» Your assignment: Find the string "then" in the material. Copy every line that has it.

» The data:
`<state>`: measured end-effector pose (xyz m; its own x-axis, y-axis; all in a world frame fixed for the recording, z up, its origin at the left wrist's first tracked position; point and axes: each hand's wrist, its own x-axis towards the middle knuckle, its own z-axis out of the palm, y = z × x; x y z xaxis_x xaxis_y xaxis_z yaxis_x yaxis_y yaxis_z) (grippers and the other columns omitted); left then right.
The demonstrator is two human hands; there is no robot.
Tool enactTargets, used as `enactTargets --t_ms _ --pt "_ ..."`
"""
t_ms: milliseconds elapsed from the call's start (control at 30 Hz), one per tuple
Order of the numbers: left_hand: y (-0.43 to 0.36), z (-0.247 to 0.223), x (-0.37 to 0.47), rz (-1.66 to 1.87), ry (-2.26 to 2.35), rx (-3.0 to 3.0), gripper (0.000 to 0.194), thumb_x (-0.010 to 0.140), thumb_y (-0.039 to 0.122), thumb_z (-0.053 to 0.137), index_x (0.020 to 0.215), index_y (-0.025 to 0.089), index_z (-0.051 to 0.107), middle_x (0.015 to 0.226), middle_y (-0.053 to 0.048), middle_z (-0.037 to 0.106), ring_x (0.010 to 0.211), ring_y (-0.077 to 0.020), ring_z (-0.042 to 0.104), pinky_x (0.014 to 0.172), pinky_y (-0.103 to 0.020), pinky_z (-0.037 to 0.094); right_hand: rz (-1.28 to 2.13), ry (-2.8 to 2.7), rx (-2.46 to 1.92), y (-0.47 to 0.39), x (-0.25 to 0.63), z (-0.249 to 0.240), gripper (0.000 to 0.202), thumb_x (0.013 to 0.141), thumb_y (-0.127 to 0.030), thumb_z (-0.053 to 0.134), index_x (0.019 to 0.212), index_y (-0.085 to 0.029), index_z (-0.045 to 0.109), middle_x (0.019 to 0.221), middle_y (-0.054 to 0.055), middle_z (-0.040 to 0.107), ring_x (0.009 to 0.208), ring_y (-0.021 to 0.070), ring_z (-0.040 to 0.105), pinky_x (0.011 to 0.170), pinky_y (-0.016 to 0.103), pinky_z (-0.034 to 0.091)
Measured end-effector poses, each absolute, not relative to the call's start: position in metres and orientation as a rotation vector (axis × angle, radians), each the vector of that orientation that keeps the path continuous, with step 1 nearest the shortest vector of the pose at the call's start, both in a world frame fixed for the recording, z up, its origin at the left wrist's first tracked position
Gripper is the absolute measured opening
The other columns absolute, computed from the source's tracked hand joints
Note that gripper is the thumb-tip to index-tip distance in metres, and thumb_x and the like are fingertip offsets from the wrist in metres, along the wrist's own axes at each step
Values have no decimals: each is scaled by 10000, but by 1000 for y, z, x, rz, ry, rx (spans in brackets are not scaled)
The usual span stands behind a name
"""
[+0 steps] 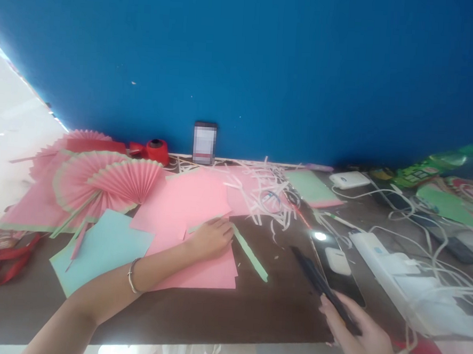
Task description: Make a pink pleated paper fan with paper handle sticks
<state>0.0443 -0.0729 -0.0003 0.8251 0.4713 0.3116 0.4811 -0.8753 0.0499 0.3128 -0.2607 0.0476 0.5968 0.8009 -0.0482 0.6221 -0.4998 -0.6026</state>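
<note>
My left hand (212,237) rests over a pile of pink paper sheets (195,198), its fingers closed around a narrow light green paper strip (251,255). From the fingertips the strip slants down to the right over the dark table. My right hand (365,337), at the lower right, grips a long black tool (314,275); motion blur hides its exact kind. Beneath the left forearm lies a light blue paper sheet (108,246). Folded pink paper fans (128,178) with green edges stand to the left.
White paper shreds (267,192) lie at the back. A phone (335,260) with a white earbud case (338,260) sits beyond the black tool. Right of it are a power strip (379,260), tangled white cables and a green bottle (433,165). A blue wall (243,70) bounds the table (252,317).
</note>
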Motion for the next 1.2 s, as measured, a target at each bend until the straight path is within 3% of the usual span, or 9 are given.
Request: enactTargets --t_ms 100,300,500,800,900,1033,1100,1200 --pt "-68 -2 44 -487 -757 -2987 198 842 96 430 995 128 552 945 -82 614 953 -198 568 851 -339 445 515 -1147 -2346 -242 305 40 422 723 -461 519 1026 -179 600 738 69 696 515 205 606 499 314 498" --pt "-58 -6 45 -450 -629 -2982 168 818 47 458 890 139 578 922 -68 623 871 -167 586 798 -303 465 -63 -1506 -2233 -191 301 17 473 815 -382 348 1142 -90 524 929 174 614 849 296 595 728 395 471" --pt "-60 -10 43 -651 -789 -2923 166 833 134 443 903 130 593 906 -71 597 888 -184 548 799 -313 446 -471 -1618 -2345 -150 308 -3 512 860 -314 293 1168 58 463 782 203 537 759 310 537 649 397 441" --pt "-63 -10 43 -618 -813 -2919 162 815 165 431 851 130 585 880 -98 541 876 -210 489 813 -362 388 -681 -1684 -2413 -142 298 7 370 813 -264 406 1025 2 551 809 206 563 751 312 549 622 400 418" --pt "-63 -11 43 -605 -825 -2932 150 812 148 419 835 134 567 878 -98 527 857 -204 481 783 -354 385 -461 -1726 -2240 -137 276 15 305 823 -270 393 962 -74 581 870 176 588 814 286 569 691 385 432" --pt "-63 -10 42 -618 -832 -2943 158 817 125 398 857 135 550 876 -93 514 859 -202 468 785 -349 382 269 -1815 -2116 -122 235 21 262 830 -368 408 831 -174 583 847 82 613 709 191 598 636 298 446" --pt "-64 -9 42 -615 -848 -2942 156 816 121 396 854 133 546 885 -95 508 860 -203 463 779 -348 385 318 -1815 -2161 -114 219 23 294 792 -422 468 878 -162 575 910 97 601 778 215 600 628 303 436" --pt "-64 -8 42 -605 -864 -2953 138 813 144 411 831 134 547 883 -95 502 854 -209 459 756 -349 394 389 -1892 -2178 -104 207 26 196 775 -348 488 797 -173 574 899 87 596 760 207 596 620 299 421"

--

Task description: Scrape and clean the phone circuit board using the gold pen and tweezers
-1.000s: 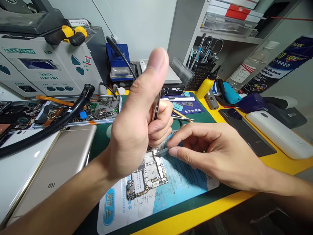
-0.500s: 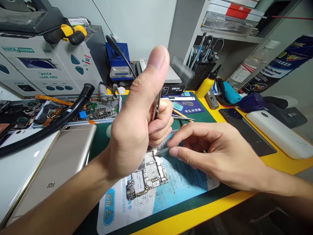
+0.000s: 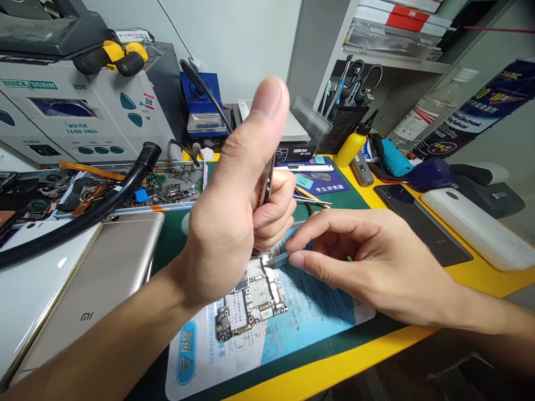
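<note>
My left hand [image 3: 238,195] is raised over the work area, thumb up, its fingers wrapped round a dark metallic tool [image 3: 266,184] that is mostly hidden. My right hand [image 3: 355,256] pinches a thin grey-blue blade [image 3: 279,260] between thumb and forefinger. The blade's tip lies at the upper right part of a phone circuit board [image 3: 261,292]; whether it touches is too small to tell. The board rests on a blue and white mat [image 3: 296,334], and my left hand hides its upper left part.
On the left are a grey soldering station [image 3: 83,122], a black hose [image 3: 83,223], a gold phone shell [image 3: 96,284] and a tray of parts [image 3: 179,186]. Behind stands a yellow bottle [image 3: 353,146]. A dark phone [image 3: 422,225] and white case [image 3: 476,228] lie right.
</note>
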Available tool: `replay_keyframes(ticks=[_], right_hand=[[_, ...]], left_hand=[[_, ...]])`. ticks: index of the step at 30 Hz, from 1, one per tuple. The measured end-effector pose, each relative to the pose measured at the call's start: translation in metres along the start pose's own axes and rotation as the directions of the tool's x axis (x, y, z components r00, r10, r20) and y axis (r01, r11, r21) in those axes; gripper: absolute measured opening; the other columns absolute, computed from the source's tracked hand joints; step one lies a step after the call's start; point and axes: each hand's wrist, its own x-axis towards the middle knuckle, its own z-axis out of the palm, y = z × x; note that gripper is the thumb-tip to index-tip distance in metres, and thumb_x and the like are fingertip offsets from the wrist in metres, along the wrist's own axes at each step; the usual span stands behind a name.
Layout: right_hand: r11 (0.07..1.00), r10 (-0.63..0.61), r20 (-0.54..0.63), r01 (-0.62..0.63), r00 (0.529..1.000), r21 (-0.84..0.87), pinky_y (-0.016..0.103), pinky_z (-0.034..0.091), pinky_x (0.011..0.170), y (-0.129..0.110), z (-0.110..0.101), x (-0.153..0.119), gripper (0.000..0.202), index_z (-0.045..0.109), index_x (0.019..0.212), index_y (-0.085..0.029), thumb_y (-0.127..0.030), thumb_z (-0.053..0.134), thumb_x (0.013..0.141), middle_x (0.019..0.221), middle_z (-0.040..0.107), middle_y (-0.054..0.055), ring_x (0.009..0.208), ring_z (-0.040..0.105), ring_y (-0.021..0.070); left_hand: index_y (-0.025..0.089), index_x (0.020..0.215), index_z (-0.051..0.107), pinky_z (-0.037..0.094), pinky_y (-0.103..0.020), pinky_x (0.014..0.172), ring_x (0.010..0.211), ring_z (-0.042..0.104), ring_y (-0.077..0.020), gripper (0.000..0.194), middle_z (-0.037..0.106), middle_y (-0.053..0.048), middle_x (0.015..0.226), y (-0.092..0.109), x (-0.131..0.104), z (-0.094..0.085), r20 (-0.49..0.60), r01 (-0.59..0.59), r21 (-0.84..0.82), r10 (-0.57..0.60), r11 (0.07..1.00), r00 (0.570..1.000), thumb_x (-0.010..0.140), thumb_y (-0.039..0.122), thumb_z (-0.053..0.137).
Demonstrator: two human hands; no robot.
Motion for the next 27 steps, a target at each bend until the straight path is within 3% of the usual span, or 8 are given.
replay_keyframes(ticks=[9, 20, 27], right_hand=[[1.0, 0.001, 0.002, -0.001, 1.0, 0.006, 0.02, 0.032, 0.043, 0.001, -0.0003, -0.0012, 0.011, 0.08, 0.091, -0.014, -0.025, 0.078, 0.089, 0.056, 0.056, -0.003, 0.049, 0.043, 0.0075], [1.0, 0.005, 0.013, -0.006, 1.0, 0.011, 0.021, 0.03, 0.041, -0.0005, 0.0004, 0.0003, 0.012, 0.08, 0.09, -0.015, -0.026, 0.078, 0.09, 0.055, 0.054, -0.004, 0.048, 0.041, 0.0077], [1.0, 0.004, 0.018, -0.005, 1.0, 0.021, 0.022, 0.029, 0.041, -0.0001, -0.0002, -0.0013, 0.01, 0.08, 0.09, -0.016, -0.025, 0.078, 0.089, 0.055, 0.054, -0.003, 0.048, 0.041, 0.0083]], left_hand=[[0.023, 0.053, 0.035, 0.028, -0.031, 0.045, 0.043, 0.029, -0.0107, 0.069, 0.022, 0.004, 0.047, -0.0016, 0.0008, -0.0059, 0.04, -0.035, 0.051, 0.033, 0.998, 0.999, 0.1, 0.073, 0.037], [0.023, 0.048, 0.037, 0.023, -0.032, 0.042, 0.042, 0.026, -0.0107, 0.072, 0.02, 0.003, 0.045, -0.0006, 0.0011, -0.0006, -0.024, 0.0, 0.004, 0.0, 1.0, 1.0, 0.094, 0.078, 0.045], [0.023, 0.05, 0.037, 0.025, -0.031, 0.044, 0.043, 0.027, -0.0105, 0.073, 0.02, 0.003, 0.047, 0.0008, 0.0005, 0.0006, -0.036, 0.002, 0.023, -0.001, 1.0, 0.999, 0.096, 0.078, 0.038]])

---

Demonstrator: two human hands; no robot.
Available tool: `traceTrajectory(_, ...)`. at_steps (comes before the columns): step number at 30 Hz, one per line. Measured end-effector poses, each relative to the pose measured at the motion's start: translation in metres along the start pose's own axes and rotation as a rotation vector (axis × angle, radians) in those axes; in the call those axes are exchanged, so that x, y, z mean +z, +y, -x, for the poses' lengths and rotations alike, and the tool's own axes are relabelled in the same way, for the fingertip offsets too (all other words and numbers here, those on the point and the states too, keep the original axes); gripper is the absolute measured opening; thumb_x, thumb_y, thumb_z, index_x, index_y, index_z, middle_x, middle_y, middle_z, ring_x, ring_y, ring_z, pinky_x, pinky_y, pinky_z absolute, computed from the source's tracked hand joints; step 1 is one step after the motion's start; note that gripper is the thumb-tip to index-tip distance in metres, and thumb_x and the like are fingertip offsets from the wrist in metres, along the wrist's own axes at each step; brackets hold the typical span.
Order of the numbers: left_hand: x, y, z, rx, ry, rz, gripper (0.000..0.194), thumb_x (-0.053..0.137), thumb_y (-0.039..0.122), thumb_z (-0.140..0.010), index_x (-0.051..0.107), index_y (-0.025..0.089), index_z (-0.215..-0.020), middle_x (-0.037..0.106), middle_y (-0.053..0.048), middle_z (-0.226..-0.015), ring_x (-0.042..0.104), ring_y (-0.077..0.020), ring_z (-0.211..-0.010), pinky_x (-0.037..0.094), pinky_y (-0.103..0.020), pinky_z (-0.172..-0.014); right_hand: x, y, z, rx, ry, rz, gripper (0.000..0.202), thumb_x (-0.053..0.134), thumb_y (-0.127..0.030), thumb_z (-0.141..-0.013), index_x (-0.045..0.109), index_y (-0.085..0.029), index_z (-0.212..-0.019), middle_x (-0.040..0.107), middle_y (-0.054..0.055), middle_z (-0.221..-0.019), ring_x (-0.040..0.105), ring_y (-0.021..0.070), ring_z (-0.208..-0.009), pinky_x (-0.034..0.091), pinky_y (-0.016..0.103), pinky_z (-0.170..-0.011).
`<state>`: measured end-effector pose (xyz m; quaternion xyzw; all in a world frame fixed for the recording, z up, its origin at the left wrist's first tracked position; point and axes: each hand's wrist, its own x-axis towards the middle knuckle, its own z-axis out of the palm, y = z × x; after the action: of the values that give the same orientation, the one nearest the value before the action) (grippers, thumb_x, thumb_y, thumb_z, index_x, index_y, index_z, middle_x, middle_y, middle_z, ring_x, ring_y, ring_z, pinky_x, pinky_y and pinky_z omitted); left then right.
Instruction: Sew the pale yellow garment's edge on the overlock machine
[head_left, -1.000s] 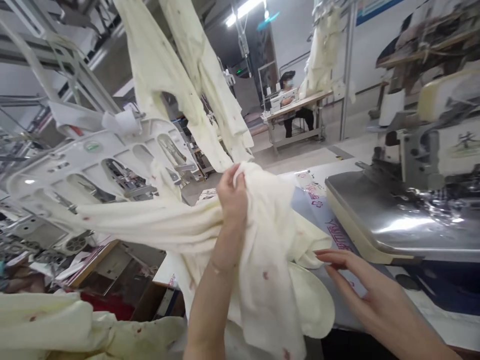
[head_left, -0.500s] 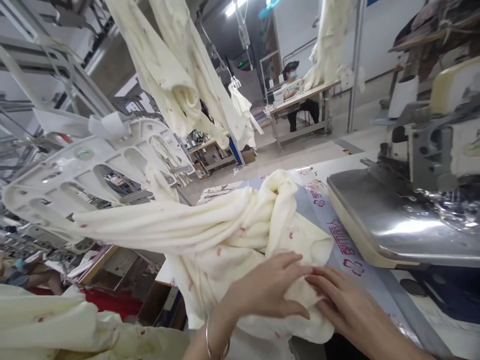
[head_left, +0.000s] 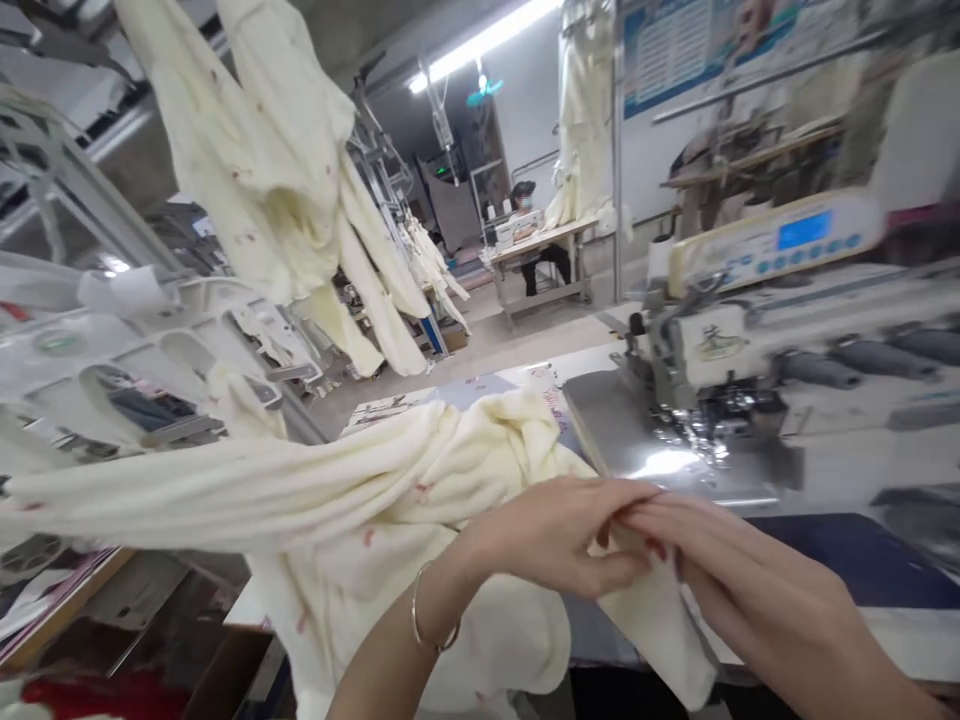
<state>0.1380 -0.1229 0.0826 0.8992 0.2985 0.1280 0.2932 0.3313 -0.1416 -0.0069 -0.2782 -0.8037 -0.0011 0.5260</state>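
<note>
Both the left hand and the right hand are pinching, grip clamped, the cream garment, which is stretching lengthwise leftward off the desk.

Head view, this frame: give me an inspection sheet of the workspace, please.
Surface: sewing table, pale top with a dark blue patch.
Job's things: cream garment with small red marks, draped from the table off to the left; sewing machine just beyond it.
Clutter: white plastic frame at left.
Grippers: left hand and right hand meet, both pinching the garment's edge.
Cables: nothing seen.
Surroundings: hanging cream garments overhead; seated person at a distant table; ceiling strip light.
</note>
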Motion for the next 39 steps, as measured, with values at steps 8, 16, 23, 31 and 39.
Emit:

» Output for this task:
`<state>`: measured end-effector pose (xyz m; its own x-axis, y-axis; all in a world frame fixed for the recording, z up, its origin at the left wrist's first tracked position; point and axes: each hand's wrist, its own x-axis towards the middle knuckle, its own z-axis out of the palm, y = z × x; x y z xaxis_x xaxis_y xaxis_z yaxis_x yaxis_y yaxis_z) (grippers and the other columns omitted); left then right.
`<state>`: measured end-effector pose (xyz m; quaternion xyzw; all in a world frame fixed for the recording, z up, its origin at the left wrist's first tracked position; point and axes: each hand's wrist, its own x-axis towards the middle knuckle, its own z-axis out of the palm, y = z × x; after the action: of the values that give the same orientation, the one nearest the value before the action) (grippers, thumb_x, thumb_y, thumb_z, index_x, index_y, index_z, middle_x, middle_y, middle_z, ring_x, ring_y, ring_z, pinky_x, pinky_y and pinky_z omitted); left then right.

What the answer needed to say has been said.